Кровавые лепестки — страница 12 из 34

— Расскажи, а что же они увидели в городах? — попросил Карега. Ему не терпелось узнать всю историю до конца.

— Нечего больше рассказывать… совсем нечего, — сказала Ньякинья, по-прежнему глядя на огонь. Глаза ее, живые, пристально глядящие, светились ярче, чем луна в ночном небе. Ньякинья, мать мужчин, говорила голосом, в котором слышались печаль и радость, она вновь переживала все, что вспоминалось ей о потерях и завоеваниях, победах и неудачах, но прежде всего — о страданиях и мудрости, рожденных борьбой.

— Нечего больше рассказывать, — повторила она, точно издали, точно голос ее доносился из тех далеких миров.

Карега, взволнованный, стремясь хотя бы мимолетным взглядом проникнуть в прошлое, узнать, что же приводит в движение историю, хотел было определить, что же именно утаивает Ньякинья, что заставило ее внезапно погрузиться в молчание и мрак среди шума детворы. Ванджа, Абдулла и Карега посмотрели на старуху, переглянулись и продолжали ждать.

— Сегодня был такой трудный день, — сказал, обращаясь ко всем, Нжугуна. — Спать пора. Завтра нам надо рано тронуться в путь. До города еще очень далеко.

* * *

Карега не мог заснуть. Он ходил по равнине, вспоминая рассказ Ньякиньи, снова переживал этот рассказ: на миг вообразил себя Ндеми, который валил в лесу деревья и закладывал основы ремесленного производства… но его мысли, точно подавленные бескрайностью пространства, устремлялись куда-то мимо Ндеми, мимо Илморога.
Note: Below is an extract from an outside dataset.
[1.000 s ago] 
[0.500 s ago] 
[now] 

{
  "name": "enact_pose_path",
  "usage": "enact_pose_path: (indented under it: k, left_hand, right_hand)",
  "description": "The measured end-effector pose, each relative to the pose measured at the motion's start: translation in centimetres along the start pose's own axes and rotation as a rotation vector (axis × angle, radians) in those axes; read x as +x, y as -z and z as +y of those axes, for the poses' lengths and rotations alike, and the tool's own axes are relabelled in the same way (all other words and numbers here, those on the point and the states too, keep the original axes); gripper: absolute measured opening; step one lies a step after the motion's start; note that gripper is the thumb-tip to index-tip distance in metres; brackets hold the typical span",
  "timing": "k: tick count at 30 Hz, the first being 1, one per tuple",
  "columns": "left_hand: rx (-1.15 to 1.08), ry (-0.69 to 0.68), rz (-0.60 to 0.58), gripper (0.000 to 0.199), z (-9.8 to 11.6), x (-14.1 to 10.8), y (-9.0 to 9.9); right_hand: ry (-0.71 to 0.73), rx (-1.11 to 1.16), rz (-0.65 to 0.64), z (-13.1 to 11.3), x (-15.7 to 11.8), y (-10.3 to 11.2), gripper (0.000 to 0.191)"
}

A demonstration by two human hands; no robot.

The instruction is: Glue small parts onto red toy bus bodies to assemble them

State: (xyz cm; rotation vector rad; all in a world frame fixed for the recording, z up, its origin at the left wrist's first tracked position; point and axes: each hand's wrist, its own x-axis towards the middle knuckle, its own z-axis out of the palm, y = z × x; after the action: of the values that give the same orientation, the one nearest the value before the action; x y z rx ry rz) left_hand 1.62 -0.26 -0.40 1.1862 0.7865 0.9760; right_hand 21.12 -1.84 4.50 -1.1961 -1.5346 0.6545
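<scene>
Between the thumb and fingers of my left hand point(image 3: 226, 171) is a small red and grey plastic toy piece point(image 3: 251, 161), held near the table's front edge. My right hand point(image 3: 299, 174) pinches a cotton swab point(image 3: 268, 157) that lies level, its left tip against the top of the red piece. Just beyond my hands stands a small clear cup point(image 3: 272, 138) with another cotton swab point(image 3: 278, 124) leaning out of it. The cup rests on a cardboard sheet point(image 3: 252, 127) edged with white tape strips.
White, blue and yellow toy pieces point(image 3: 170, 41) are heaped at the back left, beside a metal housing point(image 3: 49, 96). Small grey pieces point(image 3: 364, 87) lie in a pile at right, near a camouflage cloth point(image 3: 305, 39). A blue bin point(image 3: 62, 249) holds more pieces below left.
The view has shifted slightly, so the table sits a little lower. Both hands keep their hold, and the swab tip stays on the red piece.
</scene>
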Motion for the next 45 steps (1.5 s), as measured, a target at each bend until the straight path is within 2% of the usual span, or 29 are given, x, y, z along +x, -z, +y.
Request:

Они уходили в прошлое, которого он не мог знать, но, казалось, знает — сколько лет этому прошлому: сто, триста или больше? То, чему он пытался учить детей, то, что он хотел постичь в Сириане, было лишь рядом логических утверждений и отрицаний, умозаключений. Но прошлое, которое он пытался постичь, приобрело в устах этой старухи удивительно живую, конкретную форму. Он снова и снова вспоминал ее рассказ… перед ним всплывали образ за образом… и мысли его улетели далеко: постижение тайн металла и камня… всевозможные сведения, которые собирались по крохам… песни, споры, разные истории по вечерам… как пытались они покорить силу металла и камня, а неподалеку были расположены селения тех, кто пытался сделать то же самое с землей. Затем приплыл корабль, и люди увидели дым, вылетающий из бамбуковых палок, и соотношение сил изменилось: теперь африканцы должны были бросить оседлое земледелие, забыть о схватке с богами металла и камня и искать убежища в лесах. Карега точно воочию видел страдания и ужас беглецов, уходящих все дальше и дальше в чащу леса, чтобы построить в новых краях новые дома… а огонь… о господи… огонь пожирал деревни, пламя жажды, побуждавшей белых завладеть нашей красной землей и черной слоновой костью, уничтожало накопленную за многие годы мудрость… а тех, кто не смог убежать, приковали друг к другу цепью, и вели к морскому берегу, и увозили в чужие края. Да, он видел теперь все это и мог противопоставить своим сомнениям то, что можно назвать неопровержимым доказательством. И говорил себе, если все это правда, как же тогда объяснить власть природы над человеком? Ведь ты выслушал только что рассказ Ньякиньи? Если шестьдесят лет могли уничтожить все труды Ндеми, так что от мудрости и усилий его теперь и следа не осталось, то что же натворили четыреста лет рабства и кровавой резни — змея-кровопийца, изменившая лишь цвет своего яда?

Он внезапно остановился, и напряженный поток его мыслей прервался. Впереди, в самом сердце равнины, конусом возвышалась гора, твердая, но трогательная в своем одиночестве. Он оглянулся, вздрогнул — рядом кто-то был…

— Это всего лишь я, — сказала Ванджа. — Я напугала тебя?

— Нет-нет, что ты. Но я очень боюсь змей, и эти твари мне всегда мерещатся на сухой равнине.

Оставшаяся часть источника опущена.